Write out the listing below exactly, and omit any images you find in it.

[Start of section]

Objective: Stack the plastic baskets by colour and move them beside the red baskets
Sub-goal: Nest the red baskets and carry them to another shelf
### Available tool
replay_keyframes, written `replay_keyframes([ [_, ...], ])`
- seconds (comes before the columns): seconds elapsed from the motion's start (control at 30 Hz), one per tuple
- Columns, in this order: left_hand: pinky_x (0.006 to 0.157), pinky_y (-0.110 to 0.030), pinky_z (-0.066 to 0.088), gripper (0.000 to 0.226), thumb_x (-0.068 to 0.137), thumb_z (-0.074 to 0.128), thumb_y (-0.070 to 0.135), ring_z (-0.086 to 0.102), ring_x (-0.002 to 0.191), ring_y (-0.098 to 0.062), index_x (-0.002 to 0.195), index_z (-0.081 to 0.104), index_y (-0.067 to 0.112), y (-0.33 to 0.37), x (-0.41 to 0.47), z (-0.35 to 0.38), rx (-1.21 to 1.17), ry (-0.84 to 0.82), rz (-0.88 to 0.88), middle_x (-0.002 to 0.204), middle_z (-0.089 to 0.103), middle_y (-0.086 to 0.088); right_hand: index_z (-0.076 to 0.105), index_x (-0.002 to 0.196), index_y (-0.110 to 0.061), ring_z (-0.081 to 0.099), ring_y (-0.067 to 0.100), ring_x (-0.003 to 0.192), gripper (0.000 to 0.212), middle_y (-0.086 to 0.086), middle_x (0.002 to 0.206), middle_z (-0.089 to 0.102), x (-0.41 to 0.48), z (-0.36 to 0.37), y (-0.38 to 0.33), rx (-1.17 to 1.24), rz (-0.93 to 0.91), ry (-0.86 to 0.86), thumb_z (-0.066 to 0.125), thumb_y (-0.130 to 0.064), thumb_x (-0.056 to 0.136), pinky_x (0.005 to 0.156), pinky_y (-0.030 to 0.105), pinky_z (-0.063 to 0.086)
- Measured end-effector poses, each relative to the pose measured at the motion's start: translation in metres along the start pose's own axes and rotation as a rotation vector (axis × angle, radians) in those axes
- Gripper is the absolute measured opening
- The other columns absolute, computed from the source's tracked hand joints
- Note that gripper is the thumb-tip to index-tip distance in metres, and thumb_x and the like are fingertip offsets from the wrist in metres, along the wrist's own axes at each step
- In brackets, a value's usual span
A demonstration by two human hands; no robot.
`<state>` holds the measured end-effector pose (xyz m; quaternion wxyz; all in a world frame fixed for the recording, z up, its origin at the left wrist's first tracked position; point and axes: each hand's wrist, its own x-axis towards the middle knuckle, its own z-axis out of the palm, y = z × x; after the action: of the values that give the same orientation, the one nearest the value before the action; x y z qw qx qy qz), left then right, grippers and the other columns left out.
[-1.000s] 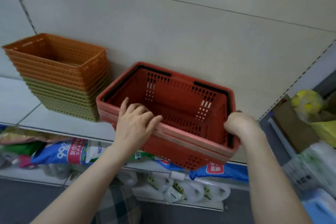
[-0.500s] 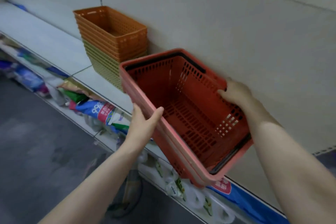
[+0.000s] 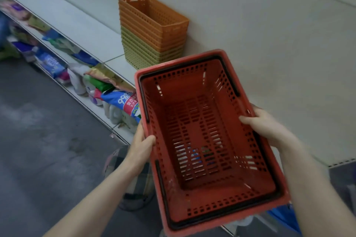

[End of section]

• [Solution for this task]
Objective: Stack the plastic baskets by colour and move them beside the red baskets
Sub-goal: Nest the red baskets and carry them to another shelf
### Available tool
replay_keyframes, written `replay_keyframes([ [_, ...], ])`
- seconds (comes before the columns): seconds elapsed from the motion's start (control at 30 Hz), one per tuple
- Columns, in this order: left_hand: pinky_x (0.006 to 0.157), pinky_y (-0.110 to 0.030), pinky_z (-0.066 to 0.088), gripper (0.000 to 0.226), thumb_x (-0.068 to 0.137), thumb_z (-0.074 to 0.128), thumb_y (-0.070 to 0.135), ring_z (-0.086 to 0.102), ring_x (-0.002 to 0.191), ring_y (-0.098 to 0.062), index_x (-0.002 to 0.195), index_z (-0.081 to 0.104), index_y (-0.067 to 0.112), y (-0.33 to 0.37), x (-0.41 to 0.47), z (-0.35 to 0.38), rx (-1.21 to 1.17), ry (-0.84 to 0.82), rz (-0.88 to 0.88), middle_x (-0.002 to 0.204), middle_z (-0.089 to 0.103), middle_y (-0.086 to 0.088); right_hand: index_z (-0.076 to 0.105), index_x (-0.002 to 0.196), index_y (-0.110 to 0.061), ring_z (-0.081 to 0.099), ring_y (-0.067 to 0.100), ring_x (-0.003 to 0.192), gripper (0.000 to 0.212), middle_y (-0.086 to 0.086), middle_x (0.002 to 0.206), middle_z (-0.089 to 0.102), x (-0.41 to 0.48), z (-0.36 to 0.37), y (-0.38 to 0.33), rx (-1.17 to 1.24), rz (-0.93 to 0.91), ry (-0.86 to 0.86), thumb_z (-0.066 to 0.125), thumb_y (-0.130 to 0.064), thumb_x (-0.056 to 0.136), pinky_x (0.005 to 0.156), pinky_y (-0.030 to 0.105), pinky_z (-0.063 to 0.086)
- Measured end-effector poses, each relative to the pose measured at the motion's start: translation in metres along the start pose's own axes and rotation as a rotation vector (axis × angle, radians) in those axes
- Gripper is the absolute measured opening
- The other columns absolute, computed from the source's tracked hand joints
- Note that gripper is the thumb-tip to index-tip distance in metres, and thumb_x and the like are fingertip offsets from the wrist in metres, along the wrist's own axes at each step
- In brackets, a value's usual span
A demonstration by two human hands; no robot.
`<state>` holds the measured end-effector pose (xyz m; quaternion wxyz; all in a world frame fixed for the recording, z up, its origin at the left wrist's first tracked position; point and axes: each hand's wrist, its own x-axis towards the middle knuckle, its own z-axis out of the palm, y = z × x; after the action: of the values that give the same orientation, the one nearest the value before the action; x y z qw qx qy qz), left then right, grippers and the other columns left out.
[-1.000s] 
[-0.500s] 
[+0.000s] 

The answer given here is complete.